What is leverage in the forex market? It’s the ability to buy and sell foreign currencies while putting up only a fraction—3% to 5%—of the notional amount. Leverage offers potential opportunity, but it’s also quite risky.
Money never sleeps, and neither does the foreign exchange (forex) market. More than $5 trillion of currency changes hands globally every day, according to the Bank for International Settlements. And because global economic forces constantly change, the forex market is in perpetual motion. But traders and investors who understand forex market dynamics—including the use of margin—can identify opportunities to capitalize on the headlines and the many developments that drive the U.S. dollar, euro, and other currencies.
“Geopolitical tensions, economic news, central bank policy decisions … a multitude of things move the forex market every day, and so there are several different reasons to consider using margin in forex trading,” said Adam Hickerson, senior manager, futures and forex at TD Ameritrade.
Margin, also known as leverage, can boost an investor’s buying power and flexibility, potentially amplifying gains in a forex position with only a relatively small amount of money down. But margin can also magnify losses. In forex and other markets, margin can cut both ways, according to Hickerson. “How much are you willing to risk and how much leverage do you want to use?” Hickerson asked. Whether you use margin, and to what extent, “it’s a matter of your overall risk tolerance,” he explained.
What is leverage in forex, and how does it work? It’s similar to margin trading in stocks and futures, but there are key differences.
In foreign exchange, you’re trading two currencies against each other as a “pair,” meaning you’re effectively buying one currency and selling another at the same time. For example, you might trade the U.S. dollar versus the Canadian dollar (USD/CAD) or the Japanese yen (USD/JPY). Sometimes, the currency symbols are flipped, such as the euro versus the U.S. dollar (EUR/USD) and the British pound versus the U.S. dollar (GBP/USD).
A forex currency pair quote tells you the cost to convert one currency into the other. For example, in mid-September, it took about $1.10 to buy one euro. Meanwhile, USD/CAD was trading at roughly 1.33, meaning one U.S. dollar was equal to $1.33 Canadian.
A “pip” (short for percentage of a point) is the minimum price fluctuation in a currency pair. It’s often taken out four decimal places.
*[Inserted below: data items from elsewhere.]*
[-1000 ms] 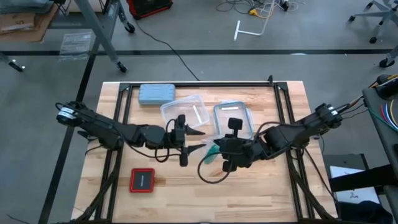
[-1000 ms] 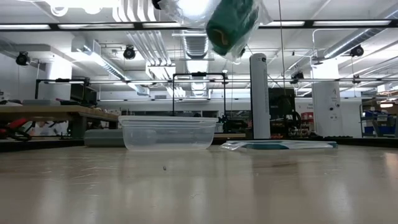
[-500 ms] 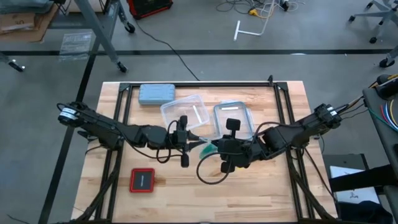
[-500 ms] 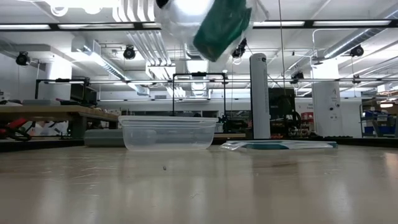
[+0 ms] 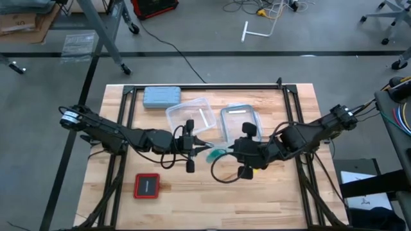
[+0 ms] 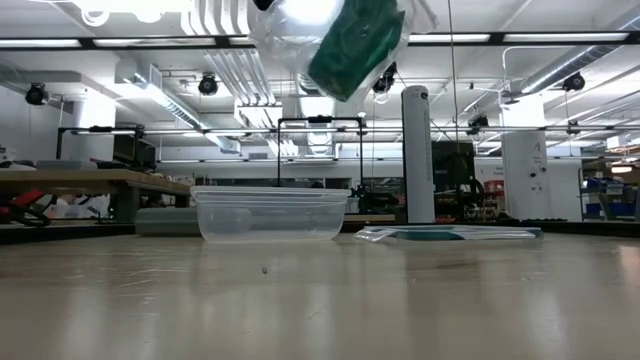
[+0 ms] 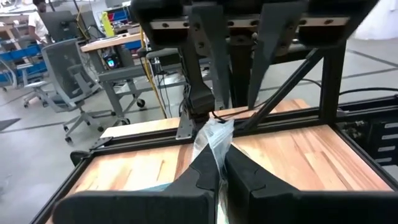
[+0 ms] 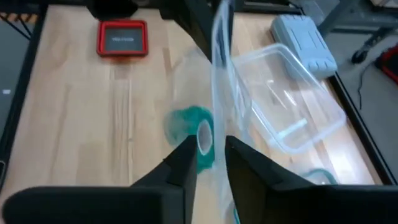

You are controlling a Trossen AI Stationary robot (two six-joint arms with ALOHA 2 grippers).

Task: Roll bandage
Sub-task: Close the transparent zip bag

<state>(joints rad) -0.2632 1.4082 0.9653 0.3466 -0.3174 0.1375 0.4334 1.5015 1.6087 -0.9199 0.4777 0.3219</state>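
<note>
Two grippers meet over the middle of the table, holding a clear plastic bag (image 6: 300,35) between them in the air. Starting at the left of the high view: a red square pad (image 5: 147,186) lies near the front edge, a grey-blue case (image 5: 161,96) sits toward the back, and the left gripper (image 5: 204,145) reaches in from that side, its jaws pressed together on a crumpled edge of the bag, as its wrist view shows. Next come an open clear container (image 5: 192,117) and its lid (image 5: 239,122), both just behind the grippers. Right of centre, the right gripper (image 5: 226,152) has its jaws nearly closed on the film of the bag.

The bandage (image 6: 352,45), a teal roll, is inside the bag, hanging above the table between the two grippers. In the right wrist view its open end faces the camera, so its long axis appears to run roughly along that gripper's reach; in the low view the roll sits tilted, one end lower than the other.

My worry is the thin, slippery film: if either pinch slackens or the arms pull apart unevenly, the bag could slide free or tip. The tilted roll might then drop out, start to unwind, or miss the container.
</note>
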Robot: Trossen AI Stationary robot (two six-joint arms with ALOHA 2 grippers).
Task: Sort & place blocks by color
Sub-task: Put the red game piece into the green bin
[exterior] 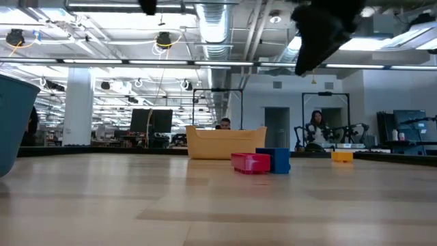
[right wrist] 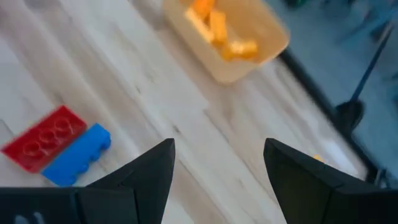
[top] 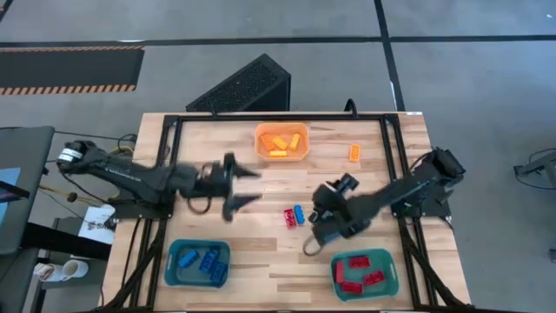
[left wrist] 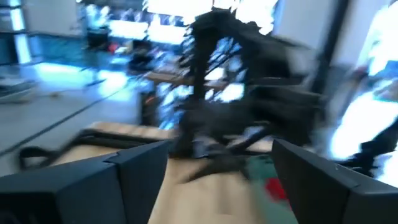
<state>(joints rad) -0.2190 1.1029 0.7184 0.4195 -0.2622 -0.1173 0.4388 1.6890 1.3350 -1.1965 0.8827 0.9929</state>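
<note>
This is looking like a big robot lab. Pipes (exterior: 212,27) and lights are hanging overhead. People are sitting at desks (exterior: 321,130).

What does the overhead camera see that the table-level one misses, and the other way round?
Only the high view shows both open grippers, left and right, the blue blocks in the left teal bin and the red blocks in the right teal bin. Only the low view shows the room behind, with a seated person. Both show the red block, the blue block, the orange bin and a lone orange block.
</note>
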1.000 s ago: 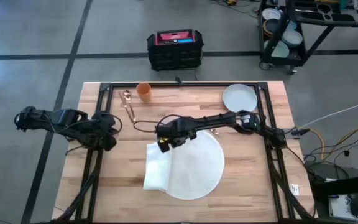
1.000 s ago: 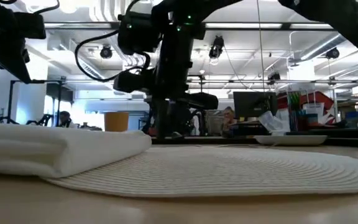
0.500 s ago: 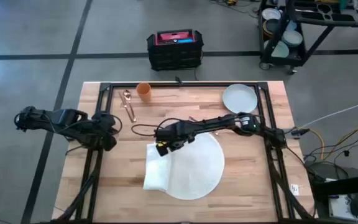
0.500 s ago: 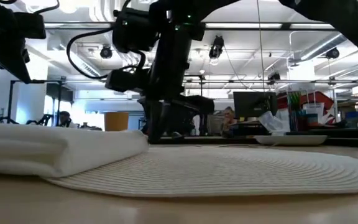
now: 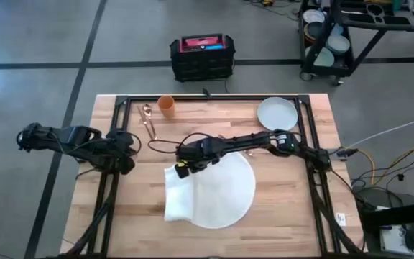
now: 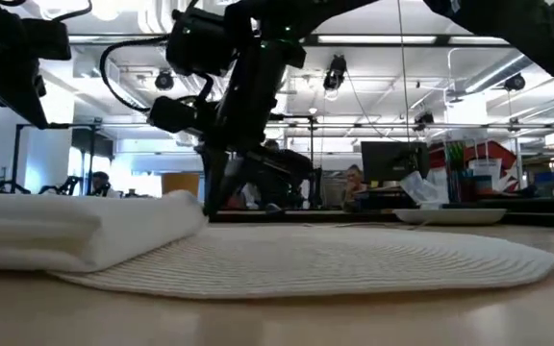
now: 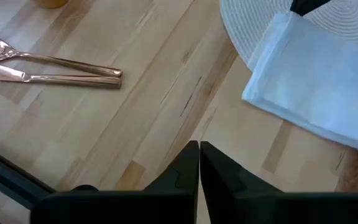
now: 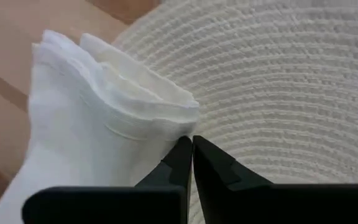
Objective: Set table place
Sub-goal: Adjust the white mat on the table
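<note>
Right arm is stretched low across the table's middle toward the left side, wrist pitched down. Right gripper (image 5: 182, 169) sits at the surface, its fingers (image 8: 219, 167) pressed together. Left arm waits folded at the left edge; left gripper (image 7: 199, 163) is likewise closed, holding nothing.

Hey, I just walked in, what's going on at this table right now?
The right end effector is down at the far corner of a folded white napkin lying over the round white mat, fingers closed. The left end effector waits shut at the table's left edge. Cutlery, an orange cup and a plate are not yet placed.
</note>
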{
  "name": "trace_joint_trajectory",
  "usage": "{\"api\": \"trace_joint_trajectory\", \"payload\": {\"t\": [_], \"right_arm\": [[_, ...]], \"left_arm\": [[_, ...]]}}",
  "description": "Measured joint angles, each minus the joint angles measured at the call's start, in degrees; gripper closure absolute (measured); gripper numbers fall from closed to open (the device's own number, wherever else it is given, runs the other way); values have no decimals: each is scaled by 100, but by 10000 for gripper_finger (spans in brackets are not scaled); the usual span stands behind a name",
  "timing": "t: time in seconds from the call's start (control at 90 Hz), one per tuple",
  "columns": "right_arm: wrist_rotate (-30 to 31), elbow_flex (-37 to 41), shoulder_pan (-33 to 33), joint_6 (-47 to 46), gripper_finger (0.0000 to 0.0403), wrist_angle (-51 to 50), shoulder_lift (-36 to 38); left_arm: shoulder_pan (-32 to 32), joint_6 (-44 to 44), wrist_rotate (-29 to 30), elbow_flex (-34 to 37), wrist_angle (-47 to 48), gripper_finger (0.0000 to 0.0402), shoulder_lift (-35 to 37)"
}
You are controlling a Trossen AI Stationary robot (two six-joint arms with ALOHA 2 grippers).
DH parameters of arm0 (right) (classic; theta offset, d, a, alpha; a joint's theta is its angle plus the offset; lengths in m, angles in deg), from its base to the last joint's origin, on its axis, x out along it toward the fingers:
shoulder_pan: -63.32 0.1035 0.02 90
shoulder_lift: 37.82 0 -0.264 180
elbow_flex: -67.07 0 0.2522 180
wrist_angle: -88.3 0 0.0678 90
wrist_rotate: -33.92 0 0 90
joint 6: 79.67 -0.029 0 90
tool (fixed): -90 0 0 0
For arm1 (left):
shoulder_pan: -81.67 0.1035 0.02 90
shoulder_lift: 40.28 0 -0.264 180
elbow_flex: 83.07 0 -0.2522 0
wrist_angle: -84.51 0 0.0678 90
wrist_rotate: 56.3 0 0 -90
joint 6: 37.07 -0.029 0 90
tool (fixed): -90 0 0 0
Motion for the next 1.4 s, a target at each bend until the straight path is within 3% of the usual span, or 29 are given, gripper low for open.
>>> {"api": "trace_joint_trajectory", "payload": {"t": [0.356, 0.611, 0.789, 1.0, 1.1, 1.256, 1.4], "right_arm": [[81, -244, 61, 366, 403, -1024, 4], [341, -200, -33, 166, 403, -617, -82], [10, -189, -61, 98, 403, -569, -248], [-321, -227, -72, -12, 403, 205, -205], [-247, -312, -71, 152, 403, -400, -72], [384, -349, -72, 559, 403, -1749, 72], [482, -248, -26, 938, 403, -2882, 144]], "left_arm": [[1, -2, 0, 0, -1, 402, 0], [-1, -2, 2, 0, -2, 402, -2], [0, -2, 2, 0, 0, 402, -1], [-1, -2, 0, 0, 0, 402, -2], [-2, -31, 0, 0, -1, 402, 0], [-2, -41, 0, 0, -2, 402, 0], [0, -43, 0, 0, 0, 402, 0]]}}
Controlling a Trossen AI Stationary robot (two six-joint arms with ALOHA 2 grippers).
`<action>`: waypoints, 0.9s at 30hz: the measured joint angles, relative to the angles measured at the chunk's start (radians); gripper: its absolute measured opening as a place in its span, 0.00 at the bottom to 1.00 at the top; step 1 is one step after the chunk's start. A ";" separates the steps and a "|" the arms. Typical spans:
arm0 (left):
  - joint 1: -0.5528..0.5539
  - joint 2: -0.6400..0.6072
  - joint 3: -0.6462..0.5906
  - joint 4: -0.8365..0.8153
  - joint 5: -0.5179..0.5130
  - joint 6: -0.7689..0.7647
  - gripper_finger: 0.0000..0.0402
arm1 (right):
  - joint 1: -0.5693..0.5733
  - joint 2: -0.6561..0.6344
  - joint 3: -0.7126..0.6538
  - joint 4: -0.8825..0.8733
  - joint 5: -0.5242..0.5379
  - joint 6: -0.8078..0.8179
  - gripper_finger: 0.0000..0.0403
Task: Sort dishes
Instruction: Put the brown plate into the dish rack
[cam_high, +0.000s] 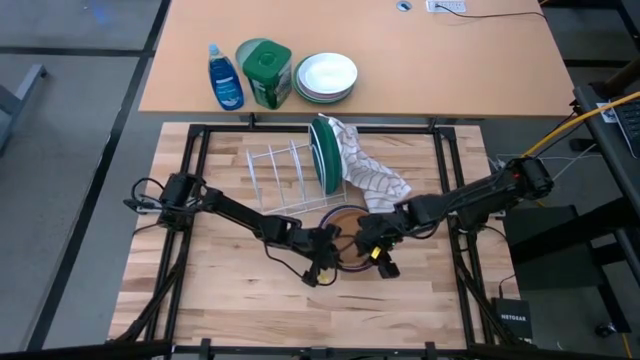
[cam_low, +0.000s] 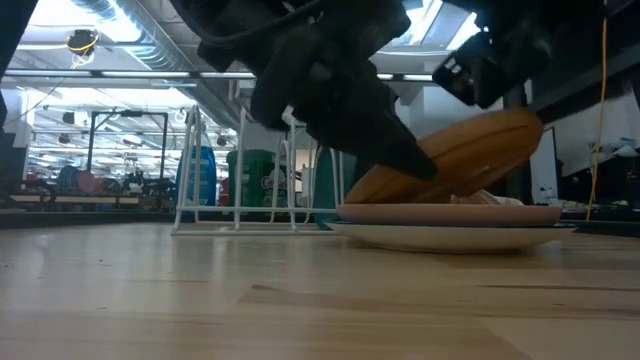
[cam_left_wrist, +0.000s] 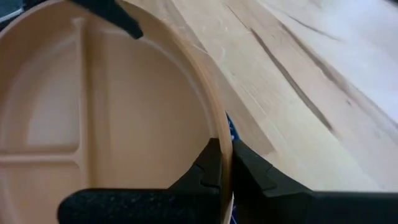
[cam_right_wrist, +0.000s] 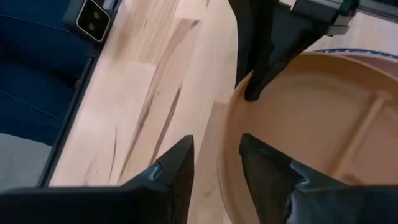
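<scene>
My left fingers (cam_left_wrist: 225, 167) pinch the rim of the brown plate (cam_left_wrist: 112, 118), tilting it up off the stack near the desk's (cam_high: 230, 310) middle — to free it for the rack (cam_high: 283, 170). My right fingers (cam_right_wrist: 214, 163) straddle its rim unclenched — steadying.

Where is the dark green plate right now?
In the high view, the dark green plate stands on edge at the right end of the white wire rack, beside the patterned cloth.

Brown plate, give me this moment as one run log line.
brown plate tilted up off stack | left gripper shut on its rim | right gripper open at rim | green plate upright in rack
</scene>
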 joint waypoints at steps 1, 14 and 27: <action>0.000 -0.007 0.000 -0.001 0.000 -0.009 0.01 | 0.000 0.001 0.017 -0.018 0.002 -0.001 0.34; 0.000 -0.174 0.000 -0.003 -0.025 -0.252 0.01 | 0.001 0.001 0.393 -0.412 0.172 -0.181 0.27; -0.052 -0.405 0.001 -0.050 -0.136 -0.592 0.00 | 0.001 -0.087 0.635 -0.651 0.437 -0.270 0.25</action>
For most pairs, the pip is 0.0001 (except for JPY pairs, in which the pip is 0.01). Most currencies are traded in “lots” through brokers known as forex dealer members at three different sizes: standard lots (100,000 units of a currency), mini (10,000 units), and micro (1,000 units).
In the stock market, margin trading typically means a brokerage firm lends an account owner a portion (typically 30% to 50%) of the total purchase price, which boosts buying power by a commensurate amount. Securities you already hold can be used as collateral, and you pay interest on the money borrowed. For both equities and forex, margin is the minimum amount of capital required to establish a position.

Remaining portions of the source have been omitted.